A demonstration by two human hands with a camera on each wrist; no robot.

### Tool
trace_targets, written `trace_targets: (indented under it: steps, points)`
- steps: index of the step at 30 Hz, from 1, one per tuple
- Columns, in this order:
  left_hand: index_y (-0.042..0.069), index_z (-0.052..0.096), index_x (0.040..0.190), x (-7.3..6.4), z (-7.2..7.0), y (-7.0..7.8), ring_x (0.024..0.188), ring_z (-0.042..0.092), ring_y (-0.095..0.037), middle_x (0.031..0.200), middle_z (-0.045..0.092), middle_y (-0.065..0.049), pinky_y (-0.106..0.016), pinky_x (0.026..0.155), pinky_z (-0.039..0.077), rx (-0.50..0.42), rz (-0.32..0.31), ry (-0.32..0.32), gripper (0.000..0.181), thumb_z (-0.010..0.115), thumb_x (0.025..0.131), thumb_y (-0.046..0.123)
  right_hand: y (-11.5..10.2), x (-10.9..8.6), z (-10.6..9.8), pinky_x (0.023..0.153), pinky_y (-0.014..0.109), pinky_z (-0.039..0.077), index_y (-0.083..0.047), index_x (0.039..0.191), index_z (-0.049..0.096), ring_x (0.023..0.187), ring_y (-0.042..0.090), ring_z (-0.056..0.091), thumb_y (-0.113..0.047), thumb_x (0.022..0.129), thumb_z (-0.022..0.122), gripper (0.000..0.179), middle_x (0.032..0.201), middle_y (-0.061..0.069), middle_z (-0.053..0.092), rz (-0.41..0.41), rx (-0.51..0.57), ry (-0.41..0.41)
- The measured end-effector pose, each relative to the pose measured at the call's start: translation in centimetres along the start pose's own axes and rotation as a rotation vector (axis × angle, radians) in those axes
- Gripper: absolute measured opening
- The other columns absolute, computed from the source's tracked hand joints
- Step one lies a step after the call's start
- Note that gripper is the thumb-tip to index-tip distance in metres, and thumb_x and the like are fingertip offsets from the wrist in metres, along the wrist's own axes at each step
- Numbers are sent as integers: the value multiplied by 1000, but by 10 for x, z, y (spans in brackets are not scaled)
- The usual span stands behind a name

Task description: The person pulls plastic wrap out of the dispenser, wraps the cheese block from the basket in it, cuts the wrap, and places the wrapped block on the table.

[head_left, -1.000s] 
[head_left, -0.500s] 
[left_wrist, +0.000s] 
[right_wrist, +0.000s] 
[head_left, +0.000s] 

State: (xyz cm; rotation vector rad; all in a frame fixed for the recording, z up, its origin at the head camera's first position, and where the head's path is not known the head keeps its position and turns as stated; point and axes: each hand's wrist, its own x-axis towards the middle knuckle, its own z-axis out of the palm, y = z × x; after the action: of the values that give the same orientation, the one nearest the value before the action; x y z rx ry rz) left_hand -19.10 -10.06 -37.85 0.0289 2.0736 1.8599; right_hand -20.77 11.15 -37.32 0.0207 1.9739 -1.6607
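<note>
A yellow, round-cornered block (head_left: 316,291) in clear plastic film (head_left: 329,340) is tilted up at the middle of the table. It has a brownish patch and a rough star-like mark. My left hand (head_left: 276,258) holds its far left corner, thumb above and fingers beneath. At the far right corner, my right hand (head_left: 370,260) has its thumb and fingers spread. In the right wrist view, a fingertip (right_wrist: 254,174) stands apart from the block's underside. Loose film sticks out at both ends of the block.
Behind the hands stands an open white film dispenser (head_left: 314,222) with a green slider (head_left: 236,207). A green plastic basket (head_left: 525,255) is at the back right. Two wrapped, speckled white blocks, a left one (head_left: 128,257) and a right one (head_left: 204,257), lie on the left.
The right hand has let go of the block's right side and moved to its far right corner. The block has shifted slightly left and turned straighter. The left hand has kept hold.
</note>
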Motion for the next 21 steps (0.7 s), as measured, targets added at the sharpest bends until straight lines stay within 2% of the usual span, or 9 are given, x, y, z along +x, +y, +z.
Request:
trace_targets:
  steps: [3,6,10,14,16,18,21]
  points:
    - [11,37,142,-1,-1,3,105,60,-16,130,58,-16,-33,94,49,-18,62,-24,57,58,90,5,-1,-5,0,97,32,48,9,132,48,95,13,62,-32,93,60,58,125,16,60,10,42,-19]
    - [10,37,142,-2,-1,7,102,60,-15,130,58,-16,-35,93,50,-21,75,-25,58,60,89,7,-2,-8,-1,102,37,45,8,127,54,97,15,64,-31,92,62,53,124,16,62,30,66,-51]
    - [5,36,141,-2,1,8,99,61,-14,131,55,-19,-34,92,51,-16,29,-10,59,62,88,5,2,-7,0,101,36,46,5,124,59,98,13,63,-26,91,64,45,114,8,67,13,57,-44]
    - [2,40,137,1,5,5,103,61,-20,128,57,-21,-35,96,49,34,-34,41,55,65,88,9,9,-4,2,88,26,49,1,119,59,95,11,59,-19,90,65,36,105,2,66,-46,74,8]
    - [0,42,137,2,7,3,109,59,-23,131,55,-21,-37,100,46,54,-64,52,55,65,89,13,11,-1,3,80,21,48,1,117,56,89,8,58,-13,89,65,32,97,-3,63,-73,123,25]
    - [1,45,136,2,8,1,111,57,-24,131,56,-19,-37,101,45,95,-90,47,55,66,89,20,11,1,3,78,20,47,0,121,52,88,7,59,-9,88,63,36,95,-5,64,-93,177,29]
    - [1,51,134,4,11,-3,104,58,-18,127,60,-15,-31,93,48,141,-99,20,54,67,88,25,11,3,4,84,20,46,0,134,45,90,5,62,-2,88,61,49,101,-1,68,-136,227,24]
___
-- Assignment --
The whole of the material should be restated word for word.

-- Answer to this exercise --
A demonstration by two human hands with a camera on each wrist; no robot.

### Tool
trace_targets, written `trace_targets: (indented under it: steps, points)`
- steps: index of the step at 30 Hz, from 1, one per tuple
- Columns, in this order:
  left_hand: index_y (-0.042..0.069), index_z (-0.052..0.096), index_x (0.040..0.190), x (-7.3..6.4), z (-7.2..7.0), y (-7.0..7.8), ring_x (0.024..0.188), ring_z (-0.042..0.092), ring_y (-0.095..0.037), middle_x (0.031..0.200), middle_z (-0.045..0.092), middle_y (-0.065..0.049), pinky_y (-0.106..0.016), pinky_x (0.026..0.155), pinky_z (-0.039..0.077), rx (-0.50..0.42), rz (-0.32..0.31), ry (-0.32..0.32), gripper (0.000..0.181), thumb_z (-0.010..0.115), thumb_x (0.025..0.131), thumb_y (-0.046..0.123)
  right_hand: y (-11.5..10.2), x (-10.9..8.6), z (-10.6..9.8), pinky_x (0.023..0.153), pinky_y (-0.014..0.109), pinky_z (-0.039..0.077), index_y (-0.083..0.047), index_x (0.039..0.191), index_z (-0.049..0.096), ring_x (0.023..0.187), ring_y (-0.042..0.090), ring_z (-0.056..0.091), thumb_y (-0.113..0.047), thumb_x (0.022..0.129), thumb_z (-0.022..0.122), gripper (0.000..0.179), middle_x (0.032..0.201), middle_y (-0.061..0.069), middle_z (-0.053..0.092), rz (-0.41..0.41), rx (-0.51..0.57), ry (-0.41..0.41)
- The measured end-effector pose, each relative to the pose measured at the call's start: translation in centimetres along the start pose's own axes and rotation as a rotation vector (axis × angle, radians) in those axes
- Gripper: absolute measured opening
- The other columns absolute, computed from the source's tracked hand joints
- Step one lies a step after the call's start
- Note that gripper is the thumb-tip to index-tip distance in metres, and thumb_x and the like are fingertip offsets from the wrist in metres, along the wrist's own axes at each step
- Numbers are sent as integers: the value multiplied by 1000, but by 10 for x, z, y (spans in brackets are not scaled)
- The usual span stands behind a name

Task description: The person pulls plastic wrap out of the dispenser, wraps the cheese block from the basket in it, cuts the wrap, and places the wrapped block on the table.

[head_left, -1.000s] 
[head_left, -0.500s] 
[left_wrist, +0.000s] 
[right_wrist, +0.000s] 
[head_left, +0.000s] 

State: (xyz cm; rotation vector rad; all in a frame fixed for the recording, z up, its origin at the head camera's first position, and where the head's path is not known the head keeps its position and turns as stated; point and axes: each hand's wrist, its own x-axis towards the middle knuckle, its own z-axis out of the palm, y = z × x; after the action: of the values that give the same orientation, the one nearest the value before the action; x y z rx ry rz) left_hand -19.10 -10.06 -37.85 0.0289 2.0736 1.8599; right_hand -20.77 11.15 -37.32 0.0207 1.9739 -1.6607
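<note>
A yellow, round-cornered block (head_left: 316,291) in clear plastic film (head_left: 329,340) is tilted up at the middle of the table. It has a brownish patch and a rough star-like mark. My left hand (head_left: 276,258) holds its far left corner, thumb above and fingers beneath. At the far right corner, my right hand (head_left: 370,260) has its thumb and fingers spread. In the right wrist view, a fingertip (right_wrist: 254,174) stands apart from the block's underside. Loose film sticks out at both ends of the block.
Behind the hands stands an open white film dispenser (head_left: 314,222) with a green slider (head_left: 236,207). A green plastic basket (head_left: 525,255) is at the back right. Two wrapped, speckled white blocks, a left one (head_left: 128,257) and a right one (head_left: 204,257), lie on the left.
The right hand has let go of the block's right side and moved to its far right corner. The block has shifted slightly left and turned straighter. The left hand has kept hold.
</note>
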Motion for the next 21 steps (0.7 s), as measured, targets added at the sharpest bends until straight lines stay within 2% of the usual span, or 9 are given, x, y, z along +x, +y, +z.
Request:
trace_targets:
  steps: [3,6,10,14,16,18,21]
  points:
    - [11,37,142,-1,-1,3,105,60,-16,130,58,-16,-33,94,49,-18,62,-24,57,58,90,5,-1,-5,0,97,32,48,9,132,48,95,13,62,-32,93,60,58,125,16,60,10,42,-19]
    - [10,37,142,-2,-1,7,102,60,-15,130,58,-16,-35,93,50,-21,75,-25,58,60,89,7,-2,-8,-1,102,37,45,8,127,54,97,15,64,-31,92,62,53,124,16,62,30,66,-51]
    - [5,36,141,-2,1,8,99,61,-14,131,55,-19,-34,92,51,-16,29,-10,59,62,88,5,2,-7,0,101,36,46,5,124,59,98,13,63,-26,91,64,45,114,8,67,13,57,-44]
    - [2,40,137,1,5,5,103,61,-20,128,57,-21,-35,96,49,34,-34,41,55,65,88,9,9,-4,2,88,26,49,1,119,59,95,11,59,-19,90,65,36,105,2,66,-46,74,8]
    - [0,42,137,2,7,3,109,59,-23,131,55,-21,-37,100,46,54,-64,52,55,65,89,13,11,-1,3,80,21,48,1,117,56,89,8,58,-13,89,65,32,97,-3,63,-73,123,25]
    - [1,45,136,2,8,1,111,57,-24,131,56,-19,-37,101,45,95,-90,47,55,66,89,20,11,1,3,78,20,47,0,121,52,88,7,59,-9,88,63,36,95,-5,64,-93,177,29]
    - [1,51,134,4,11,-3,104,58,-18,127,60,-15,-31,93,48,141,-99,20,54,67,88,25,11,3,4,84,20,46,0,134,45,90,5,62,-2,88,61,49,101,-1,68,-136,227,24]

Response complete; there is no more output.